After the incredible orientation, we had high expectations for the trip to the Siwa Oasis. We were not disappointed in the least.
Siwa is a small oasis town located about 350 miles west of Cairo known for its rich history, tasty dates and delicious olive oil. Unfortunately those 350 miles translate into a ten-hour bus ride through the western Egyptian desert, a vast expanse of sand and rock devoid of any real variation except for the odd house or truck stop. We arrived sore and exhausted, but managed to hold on just long enough for a quick dip in the hotel’s pool before passing out in our room.
The next day began with a visit to a castle located on one of the few small rock hills that surround Siwa, giving it a commanding view of the city. Unfortunately, the complex is largely destroyed, leaving the hill looking more like a moonscape than a fortress. We were told that the building was constructed out of a combination of mud, solid salt and palm wood. This might have seemed like a good idea in the beginning (no rain in the desert right?) but the large rainstorms that come every thirty years or so clearly demonstrated the flaw in the architect’s logic.
The highlight of the morning however, was the Temple of the Oracle. Located on top of another hill, this temple is famous as the spot where Alexander the Great was told that he was truly the son of Zeus-Ammon and therefore the legitimate Pharaoh of Egypt. It appeared that there was a main room in the temple where the seekers asked their questions of the Oracle and then received answers from the high priest hidden in a side room. Perhaps the high priest received some type of signs, which he interpreted to provide the sought after answers or this was just an elaborate charade to bring ancient tourists to Siwa, still successful 1700 years.
After a leisurely lunch, we arrived at the house of a Siwan family, which a previous Fulbrighter had married into after meeting one of the sons during her research. We split up and the women went to learn traditional sewing and the men basket weaving. Although we did not come close to making our own baskets, we did learn how to weave the palm fronts together and also had a chance to sample raw palm heart, which tastes what you might expect wood to taste like if you could eat it.

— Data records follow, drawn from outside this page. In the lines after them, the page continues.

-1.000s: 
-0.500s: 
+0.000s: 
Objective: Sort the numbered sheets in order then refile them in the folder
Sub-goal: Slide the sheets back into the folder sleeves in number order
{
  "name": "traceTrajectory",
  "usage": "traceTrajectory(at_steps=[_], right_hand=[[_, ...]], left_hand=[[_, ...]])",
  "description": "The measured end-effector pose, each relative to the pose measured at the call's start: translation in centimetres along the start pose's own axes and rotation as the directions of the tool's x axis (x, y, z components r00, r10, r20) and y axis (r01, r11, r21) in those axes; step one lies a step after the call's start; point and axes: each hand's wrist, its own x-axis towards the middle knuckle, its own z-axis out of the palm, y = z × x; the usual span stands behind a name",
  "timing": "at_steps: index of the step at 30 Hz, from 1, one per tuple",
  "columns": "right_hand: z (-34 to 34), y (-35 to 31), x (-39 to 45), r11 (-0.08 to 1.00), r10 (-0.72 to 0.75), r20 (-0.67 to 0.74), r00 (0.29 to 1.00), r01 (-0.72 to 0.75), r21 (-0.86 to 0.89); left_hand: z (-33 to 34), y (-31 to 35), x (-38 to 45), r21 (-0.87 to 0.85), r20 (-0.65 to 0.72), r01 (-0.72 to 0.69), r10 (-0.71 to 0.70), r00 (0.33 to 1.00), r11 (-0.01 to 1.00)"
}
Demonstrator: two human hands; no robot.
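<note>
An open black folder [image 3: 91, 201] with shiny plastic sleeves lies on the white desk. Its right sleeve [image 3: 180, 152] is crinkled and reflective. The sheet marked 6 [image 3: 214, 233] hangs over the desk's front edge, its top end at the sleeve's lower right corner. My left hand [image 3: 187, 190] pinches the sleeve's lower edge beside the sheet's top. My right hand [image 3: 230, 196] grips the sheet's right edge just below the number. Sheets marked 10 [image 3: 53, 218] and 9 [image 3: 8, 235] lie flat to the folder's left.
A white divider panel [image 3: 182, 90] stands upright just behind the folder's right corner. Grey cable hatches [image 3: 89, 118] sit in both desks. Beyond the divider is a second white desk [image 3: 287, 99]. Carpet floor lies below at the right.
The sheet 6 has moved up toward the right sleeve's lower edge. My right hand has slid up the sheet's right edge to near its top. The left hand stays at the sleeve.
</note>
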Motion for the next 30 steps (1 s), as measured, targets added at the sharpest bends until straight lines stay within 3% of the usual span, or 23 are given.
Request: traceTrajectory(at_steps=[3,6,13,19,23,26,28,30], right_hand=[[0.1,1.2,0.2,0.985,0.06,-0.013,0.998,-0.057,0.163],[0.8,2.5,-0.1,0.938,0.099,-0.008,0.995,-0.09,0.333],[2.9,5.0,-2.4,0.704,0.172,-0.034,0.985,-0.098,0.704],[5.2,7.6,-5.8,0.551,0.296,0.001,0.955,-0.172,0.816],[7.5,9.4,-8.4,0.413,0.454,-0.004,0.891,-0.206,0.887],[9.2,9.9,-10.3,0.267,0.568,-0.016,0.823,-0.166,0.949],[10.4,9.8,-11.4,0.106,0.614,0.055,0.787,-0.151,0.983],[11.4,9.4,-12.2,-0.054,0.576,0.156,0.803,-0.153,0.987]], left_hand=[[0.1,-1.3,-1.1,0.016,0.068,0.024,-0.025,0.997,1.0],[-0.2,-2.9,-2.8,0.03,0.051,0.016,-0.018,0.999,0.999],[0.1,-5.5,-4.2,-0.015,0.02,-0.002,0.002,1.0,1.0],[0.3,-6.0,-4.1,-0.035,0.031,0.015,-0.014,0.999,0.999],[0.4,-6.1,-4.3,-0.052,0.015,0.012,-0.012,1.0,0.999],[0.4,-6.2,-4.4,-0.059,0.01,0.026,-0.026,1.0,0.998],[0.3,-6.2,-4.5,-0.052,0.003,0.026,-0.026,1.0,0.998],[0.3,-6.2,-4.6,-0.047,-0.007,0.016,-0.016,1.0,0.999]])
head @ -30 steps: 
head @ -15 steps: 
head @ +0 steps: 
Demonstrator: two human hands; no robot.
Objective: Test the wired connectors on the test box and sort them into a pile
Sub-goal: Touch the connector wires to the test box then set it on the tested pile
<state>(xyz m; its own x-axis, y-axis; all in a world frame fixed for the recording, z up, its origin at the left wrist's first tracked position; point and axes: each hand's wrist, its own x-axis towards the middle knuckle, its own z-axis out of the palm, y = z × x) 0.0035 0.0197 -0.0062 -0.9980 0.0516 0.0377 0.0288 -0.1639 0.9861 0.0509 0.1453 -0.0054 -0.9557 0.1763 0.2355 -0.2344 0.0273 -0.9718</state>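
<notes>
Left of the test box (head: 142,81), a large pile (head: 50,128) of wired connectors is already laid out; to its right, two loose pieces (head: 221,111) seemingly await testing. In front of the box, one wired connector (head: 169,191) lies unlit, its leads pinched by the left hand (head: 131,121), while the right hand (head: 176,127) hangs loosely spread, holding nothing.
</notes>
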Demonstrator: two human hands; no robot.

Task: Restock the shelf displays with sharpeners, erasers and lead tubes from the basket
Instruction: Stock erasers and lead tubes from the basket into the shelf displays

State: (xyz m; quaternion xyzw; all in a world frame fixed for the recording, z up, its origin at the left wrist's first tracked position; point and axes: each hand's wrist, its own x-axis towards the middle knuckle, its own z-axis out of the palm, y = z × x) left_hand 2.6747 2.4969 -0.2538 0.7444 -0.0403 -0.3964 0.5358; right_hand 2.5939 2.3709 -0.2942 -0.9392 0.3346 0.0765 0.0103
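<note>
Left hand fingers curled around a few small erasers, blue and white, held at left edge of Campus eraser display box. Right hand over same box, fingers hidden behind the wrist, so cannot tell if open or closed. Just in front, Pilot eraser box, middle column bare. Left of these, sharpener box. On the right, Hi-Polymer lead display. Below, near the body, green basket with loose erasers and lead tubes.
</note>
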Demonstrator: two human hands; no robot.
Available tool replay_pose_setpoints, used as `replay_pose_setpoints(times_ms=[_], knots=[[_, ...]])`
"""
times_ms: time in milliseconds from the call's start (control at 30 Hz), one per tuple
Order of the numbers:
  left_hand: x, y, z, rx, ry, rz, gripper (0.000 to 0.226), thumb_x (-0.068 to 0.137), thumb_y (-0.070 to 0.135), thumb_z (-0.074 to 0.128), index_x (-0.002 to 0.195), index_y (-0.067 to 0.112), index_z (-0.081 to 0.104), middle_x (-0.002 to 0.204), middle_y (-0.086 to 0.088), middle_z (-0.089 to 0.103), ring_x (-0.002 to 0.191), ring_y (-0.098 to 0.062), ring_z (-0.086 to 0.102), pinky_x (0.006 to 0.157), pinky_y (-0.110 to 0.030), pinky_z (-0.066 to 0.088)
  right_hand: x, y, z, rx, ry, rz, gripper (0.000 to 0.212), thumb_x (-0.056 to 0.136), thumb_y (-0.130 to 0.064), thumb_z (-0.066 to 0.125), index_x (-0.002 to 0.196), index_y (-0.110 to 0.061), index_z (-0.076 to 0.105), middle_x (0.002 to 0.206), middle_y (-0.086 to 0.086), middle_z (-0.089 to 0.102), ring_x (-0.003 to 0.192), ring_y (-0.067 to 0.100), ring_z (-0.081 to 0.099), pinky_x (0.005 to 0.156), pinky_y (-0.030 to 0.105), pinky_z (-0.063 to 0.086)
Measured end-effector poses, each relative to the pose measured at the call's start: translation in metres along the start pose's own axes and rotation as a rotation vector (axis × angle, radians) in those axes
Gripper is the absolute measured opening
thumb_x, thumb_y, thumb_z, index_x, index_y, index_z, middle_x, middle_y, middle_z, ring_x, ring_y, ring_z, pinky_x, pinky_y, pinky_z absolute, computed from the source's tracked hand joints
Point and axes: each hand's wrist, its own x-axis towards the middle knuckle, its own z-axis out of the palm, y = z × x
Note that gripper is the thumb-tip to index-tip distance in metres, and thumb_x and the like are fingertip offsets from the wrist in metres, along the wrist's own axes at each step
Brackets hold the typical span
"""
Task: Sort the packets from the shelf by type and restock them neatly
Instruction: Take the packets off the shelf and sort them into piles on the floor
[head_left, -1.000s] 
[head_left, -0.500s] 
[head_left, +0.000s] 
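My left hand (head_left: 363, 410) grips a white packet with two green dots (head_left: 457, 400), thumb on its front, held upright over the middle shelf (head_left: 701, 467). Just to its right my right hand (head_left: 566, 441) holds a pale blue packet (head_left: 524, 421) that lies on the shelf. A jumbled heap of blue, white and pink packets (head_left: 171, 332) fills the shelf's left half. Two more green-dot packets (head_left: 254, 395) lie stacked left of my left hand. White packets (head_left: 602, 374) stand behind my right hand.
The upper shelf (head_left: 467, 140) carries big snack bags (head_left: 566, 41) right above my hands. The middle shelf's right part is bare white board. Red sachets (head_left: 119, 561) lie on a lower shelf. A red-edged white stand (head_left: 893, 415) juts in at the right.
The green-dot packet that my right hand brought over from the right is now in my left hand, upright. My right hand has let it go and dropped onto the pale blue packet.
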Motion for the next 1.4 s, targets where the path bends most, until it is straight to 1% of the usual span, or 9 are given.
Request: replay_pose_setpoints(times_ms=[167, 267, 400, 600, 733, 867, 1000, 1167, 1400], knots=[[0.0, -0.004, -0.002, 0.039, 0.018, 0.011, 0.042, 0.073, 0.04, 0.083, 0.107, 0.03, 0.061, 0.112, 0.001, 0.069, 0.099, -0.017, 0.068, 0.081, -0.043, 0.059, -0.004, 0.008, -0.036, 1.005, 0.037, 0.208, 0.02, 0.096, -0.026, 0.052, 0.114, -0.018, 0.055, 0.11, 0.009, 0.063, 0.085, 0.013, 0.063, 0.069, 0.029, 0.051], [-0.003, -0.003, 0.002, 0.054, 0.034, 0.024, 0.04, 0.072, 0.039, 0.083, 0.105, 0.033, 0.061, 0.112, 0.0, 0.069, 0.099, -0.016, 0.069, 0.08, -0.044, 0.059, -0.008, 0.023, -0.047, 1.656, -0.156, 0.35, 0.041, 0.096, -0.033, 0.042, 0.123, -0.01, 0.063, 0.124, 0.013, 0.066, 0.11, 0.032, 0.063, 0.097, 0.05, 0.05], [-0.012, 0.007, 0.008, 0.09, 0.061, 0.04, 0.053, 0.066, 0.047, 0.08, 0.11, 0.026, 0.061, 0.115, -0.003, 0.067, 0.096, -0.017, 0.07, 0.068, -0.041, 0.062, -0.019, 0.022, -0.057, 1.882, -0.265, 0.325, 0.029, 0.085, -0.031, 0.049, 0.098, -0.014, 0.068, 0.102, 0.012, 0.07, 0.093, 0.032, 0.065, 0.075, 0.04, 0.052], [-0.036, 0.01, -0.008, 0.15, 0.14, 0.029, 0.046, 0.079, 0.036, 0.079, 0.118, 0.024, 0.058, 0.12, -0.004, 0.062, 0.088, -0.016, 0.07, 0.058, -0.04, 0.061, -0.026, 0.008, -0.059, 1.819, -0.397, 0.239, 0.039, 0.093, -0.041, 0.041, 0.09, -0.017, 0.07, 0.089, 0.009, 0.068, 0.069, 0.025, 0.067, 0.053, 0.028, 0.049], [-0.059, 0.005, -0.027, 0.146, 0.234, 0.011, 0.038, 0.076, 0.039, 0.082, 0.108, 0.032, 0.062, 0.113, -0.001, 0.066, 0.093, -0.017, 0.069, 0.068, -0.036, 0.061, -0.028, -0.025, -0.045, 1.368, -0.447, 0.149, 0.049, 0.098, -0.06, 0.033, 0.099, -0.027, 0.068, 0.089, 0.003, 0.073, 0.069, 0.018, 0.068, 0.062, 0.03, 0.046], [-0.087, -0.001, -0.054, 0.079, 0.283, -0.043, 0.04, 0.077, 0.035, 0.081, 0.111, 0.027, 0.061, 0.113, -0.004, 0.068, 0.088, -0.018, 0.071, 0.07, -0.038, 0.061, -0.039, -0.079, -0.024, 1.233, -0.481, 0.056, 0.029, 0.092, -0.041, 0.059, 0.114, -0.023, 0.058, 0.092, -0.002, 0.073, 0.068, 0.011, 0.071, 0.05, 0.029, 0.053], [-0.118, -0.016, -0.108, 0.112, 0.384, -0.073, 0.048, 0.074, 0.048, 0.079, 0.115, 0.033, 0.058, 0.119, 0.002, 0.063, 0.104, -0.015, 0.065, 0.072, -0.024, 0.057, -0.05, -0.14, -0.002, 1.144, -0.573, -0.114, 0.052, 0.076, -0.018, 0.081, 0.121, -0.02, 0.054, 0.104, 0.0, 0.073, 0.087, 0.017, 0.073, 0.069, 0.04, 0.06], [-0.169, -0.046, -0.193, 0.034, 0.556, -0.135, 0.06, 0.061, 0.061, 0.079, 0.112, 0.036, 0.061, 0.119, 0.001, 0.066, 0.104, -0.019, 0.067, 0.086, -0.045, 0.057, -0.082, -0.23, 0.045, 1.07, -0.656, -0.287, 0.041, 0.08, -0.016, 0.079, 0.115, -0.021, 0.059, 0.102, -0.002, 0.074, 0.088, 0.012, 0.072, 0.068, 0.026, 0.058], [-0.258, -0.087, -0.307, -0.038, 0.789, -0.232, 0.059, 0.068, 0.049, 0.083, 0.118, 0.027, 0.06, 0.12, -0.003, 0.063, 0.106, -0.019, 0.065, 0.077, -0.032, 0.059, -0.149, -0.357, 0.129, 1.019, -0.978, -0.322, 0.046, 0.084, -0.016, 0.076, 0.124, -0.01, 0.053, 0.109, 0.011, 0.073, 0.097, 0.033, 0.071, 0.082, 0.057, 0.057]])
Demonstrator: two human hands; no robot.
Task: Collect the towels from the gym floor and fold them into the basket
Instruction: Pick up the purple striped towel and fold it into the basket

We cut the visit short in order to take a trip out to watch the sunset over one of the salt lakes that borders Siwa. Our mode of transportation was a “Siwa taxi”, known in other cities as a donkey cart, with different phrases written on the sides such as “4×4”, “Most Eco-friendly Taxi” or “Toyota”. Our donkey, Ali Baba, was nice, but at times seemed as though he had a death wish as he would run straight toward the drop-off at the edge of the road, only to be narrowly stopped by the driver and pulled back on course. The ride turned out to be more interesting than the clouded sunset but we were entertained by another harrowing trip back to town in our unusual caravan.
That night we were treated to a discussion on the culture and history of Siwa, presented by one of the local English teachers. The most prominent thing that we learned from Siwa was how conservative it is: once married, women wear the full body facial covering, and being caught talking with a man outside of the family without it is tantamount to adultery and grounds for divorce.
He also spoke about the tribal system. Siwa has a number of main tribes, each headed by a sheikh who settles the larger disputes as well as providing guidance for the tribe. This even includes designating who should be voted for in local elections. Everyone has a tribe in Siwa and without one, not only would you be bereft of a community and economic safety net, you would not be able to work in local politics or have access to a number of other city services that are also run through the tribes.
In the end, the presenter said that Siwa’s culture, with its unique language, history and customs were different enough from the rest of Egypt that he considers other Egyptians more like cousins, but hastened to add that they are brothers in Islam.